[Instructions for the task]
Copy every line that holds the string "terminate" from the data below.

(Records from a collection)
[Start of section]
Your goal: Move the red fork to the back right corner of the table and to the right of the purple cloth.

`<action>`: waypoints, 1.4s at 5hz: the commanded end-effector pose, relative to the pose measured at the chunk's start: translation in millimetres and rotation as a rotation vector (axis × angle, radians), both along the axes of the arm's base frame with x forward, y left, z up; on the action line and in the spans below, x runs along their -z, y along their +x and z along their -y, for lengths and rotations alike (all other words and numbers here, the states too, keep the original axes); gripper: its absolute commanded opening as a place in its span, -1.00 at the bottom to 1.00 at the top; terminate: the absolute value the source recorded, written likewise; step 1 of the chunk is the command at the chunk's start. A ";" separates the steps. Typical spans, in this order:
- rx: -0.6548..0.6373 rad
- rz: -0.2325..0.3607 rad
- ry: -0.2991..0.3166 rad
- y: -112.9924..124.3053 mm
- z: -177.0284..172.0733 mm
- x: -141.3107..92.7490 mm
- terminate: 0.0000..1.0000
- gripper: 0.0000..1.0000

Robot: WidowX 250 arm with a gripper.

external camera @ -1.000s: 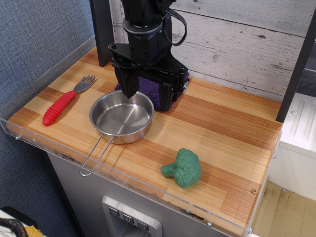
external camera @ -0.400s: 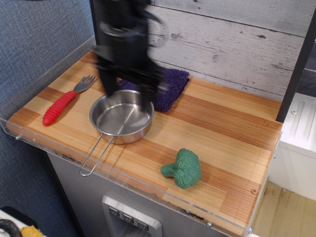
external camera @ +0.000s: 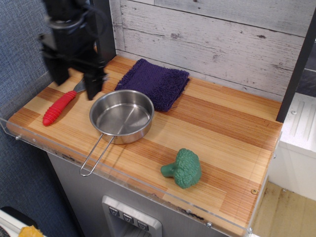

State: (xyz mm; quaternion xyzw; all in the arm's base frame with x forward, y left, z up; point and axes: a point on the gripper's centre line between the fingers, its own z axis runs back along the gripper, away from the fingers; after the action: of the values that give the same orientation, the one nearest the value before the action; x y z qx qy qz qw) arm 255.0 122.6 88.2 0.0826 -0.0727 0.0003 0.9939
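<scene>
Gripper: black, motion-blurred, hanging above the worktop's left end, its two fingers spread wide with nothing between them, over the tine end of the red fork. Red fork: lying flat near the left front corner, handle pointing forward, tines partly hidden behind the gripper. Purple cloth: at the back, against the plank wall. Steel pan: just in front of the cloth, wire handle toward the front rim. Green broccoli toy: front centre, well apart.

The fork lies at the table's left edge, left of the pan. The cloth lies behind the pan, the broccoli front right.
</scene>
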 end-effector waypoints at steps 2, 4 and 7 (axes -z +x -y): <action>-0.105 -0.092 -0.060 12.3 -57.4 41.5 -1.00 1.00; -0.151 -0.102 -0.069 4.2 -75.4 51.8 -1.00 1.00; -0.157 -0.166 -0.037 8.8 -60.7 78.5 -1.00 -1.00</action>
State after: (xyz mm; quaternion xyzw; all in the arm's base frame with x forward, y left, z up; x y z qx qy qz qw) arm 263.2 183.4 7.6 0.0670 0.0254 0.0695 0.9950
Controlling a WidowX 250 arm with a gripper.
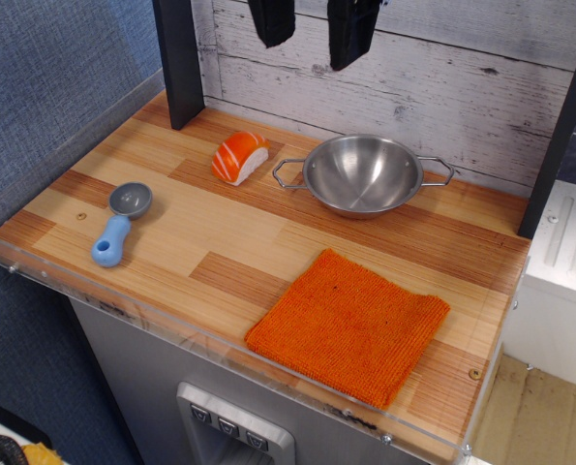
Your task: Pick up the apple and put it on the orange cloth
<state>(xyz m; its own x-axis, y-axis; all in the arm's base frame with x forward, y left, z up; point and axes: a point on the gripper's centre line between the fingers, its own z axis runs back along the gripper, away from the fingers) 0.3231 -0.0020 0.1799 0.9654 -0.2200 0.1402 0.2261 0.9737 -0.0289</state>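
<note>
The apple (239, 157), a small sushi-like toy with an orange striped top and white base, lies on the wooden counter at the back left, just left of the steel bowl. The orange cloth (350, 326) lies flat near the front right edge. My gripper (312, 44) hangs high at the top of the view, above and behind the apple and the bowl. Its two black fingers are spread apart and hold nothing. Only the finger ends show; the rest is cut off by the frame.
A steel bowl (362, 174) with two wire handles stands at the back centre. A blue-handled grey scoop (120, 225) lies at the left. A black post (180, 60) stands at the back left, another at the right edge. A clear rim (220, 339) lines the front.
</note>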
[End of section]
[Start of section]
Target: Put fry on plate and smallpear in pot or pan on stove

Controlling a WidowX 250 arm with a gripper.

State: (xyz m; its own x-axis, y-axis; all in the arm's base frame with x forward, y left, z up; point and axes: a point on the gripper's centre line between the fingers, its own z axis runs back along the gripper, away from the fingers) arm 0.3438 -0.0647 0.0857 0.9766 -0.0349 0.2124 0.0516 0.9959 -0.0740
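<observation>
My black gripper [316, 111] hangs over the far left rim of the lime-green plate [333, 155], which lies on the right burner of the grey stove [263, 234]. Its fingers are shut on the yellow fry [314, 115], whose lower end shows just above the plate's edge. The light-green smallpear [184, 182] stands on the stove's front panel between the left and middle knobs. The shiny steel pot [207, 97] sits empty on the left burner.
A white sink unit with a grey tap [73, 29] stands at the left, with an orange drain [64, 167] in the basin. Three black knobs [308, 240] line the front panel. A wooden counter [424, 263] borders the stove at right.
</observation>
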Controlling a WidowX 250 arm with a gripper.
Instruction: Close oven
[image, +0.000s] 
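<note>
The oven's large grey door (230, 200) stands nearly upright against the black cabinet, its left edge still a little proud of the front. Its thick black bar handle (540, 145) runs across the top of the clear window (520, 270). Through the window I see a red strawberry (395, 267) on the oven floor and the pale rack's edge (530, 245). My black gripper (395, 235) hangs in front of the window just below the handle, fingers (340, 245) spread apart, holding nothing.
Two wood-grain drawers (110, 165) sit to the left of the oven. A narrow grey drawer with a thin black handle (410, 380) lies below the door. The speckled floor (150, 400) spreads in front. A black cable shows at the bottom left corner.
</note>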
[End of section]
[Solved exercise]
`<action>`: waypoints, 1.4s at 5hz: the commanded end-effector pose, relative to the pose measured at the chunk's start: translation in millimetres and rotation as a rotation vector (axis × angle, radians), both along the axes of the arm's base frame with x forward, y left, z up; on the action line and in the spans below, x runs along their -z, y along their +x and z along their -y, for lengths and rotations alike (all other words and numbers here, the states too, keep the original axes); gripper: its absolute commanded opening as a place in its span, -1.00 at the bottom to 1.00 at the top; terminate: the absolute value the source recorded, written likewise; step 1 of the chunk is the command at the chunk's start. A ";" separates the steps. Typical spans, in this order:
- terminate: 0.0000..1.0000

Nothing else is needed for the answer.